**INFORMATION SHOWN**
■ ■ ■

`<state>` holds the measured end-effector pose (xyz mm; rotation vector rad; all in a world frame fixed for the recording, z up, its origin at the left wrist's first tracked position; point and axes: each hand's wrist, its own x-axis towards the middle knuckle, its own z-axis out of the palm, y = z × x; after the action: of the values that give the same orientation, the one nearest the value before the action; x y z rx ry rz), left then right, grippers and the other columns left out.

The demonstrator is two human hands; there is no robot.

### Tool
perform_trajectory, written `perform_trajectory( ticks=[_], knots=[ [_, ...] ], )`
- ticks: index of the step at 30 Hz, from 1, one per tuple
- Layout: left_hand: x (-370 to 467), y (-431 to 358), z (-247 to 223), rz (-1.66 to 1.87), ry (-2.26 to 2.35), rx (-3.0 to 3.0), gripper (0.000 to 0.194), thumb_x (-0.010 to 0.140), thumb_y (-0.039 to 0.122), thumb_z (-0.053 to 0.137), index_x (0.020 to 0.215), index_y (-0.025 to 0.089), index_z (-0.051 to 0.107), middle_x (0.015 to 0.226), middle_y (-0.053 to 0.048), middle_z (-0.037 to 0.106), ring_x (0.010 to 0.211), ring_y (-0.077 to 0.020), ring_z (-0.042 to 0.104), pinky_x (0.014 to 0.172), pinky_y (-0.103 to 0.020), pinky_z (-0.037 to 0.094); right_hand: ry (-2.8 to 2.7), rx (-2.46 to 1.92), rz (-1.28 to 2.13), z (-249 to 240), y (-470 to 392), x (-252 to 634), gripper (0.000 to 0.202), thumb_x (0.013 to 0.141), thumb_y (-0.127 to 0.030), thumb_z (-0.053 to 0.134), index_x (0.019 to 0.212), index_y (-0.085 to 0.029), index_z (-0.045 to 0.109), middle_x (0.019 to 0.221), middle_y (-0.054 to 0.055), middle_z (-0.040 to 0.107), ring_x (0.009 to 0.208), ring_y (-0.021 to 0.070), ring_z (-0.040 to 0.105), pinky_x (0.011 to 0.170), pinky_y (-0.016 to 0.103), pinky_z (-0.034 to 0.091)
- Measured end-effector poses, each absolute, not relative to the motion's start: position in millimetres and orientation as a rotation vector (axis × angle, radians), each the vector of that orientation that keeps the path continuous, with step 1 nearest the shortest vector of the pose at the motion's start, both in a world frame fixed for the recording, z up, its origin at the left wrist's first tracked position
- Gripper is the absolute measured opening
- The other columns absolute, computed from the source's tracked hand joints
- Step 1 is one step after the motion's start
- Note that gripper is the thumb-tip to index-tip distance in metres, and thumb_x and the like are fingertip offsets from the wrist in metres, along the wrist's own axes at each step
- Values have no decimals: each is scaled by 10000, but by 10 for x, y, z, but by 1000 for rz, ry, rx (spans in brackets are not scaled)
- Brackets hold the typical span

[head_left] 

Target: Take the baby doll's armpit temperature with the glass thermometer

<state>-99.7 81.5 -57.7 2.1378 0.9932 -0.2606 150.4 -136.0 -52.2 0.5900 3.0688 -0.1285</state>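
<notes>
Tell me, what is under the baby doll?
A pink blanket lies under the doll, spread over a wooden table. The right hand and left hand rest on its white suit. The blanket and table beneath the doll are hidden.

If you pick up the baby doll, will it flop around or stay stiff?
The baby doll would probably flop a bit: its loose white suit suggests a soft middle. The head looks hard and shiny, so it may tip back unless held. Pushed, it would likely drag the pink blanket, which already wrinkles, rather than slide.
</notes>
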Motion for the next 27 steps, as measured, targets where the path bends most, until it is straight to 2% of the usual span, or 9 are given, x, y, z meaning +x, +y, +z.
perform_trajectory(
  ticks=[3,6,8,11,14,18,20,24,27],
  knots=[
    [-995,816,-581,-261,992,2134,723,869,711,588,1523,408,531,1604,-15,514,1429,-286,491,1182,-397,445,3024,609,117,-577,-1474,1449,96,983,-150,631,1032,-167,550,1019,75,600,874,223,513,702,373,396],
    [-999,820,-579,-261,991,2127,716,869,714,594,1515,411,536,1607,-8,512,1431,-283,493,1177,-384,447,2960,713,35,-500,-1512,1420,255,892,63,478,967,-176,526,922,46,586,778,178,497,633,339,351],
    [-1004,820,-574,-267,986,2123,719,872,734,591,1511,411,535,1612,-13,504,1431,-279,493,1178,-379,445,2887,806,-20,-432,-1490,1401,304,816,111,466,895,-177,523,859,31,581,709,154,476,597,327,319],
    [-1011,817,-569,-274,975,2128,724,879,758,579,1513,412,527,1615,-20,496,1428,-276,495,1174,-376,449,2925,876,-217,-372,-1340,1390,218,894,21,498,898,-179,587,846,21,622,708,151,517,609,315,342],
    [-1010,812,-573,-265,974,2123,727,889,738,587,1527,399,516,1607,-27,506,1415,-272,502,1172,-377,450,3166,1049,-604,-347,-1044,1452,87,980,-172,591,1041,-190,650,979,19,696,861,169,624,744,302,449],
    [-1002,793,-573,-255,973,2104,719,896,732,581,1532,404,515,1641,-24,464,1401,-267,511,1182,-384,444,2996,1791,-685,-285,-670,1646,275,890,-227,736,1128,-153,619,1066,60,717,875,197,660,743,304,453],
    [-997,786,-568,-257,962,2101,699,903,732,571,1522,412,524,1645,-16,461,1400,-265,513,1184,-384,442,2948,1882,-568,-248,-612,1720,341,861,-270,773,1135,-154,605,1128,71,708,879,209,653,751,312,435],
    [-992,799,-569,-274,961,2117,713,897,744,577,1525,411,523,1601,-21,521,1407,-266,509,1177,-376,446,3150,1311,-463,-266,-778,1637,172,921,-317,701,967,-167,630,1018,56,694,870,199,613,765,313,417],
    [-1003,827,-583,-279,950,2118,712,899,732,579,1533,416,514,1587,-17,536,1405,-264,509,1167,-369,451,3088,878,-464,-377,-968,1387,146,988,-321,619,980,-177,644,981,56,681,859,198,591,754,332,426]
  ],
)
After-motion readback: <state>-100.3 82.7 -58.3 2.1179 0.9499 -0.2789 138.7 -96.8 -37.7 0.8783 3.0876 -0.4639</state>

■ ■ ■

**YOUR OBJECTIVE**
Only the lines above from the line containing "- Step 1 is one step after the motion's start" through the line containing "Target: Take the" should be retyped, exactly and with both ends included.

**REPLY**
- Step 1 is one step after the motion's start
- Note that gripper is the thumb-tip to index-tip distance in metres, and thumb_x and the like are fingertip offsets from the wrist in metres, along the wrist's own axes at each step
- Values have no decimals: each is scaled by 10000, but by 10 for x, y, z, but by 1000 for rz, ry, rx (spans in brackets are not scaled)
- Brackets hold the typical span

[head_left] 

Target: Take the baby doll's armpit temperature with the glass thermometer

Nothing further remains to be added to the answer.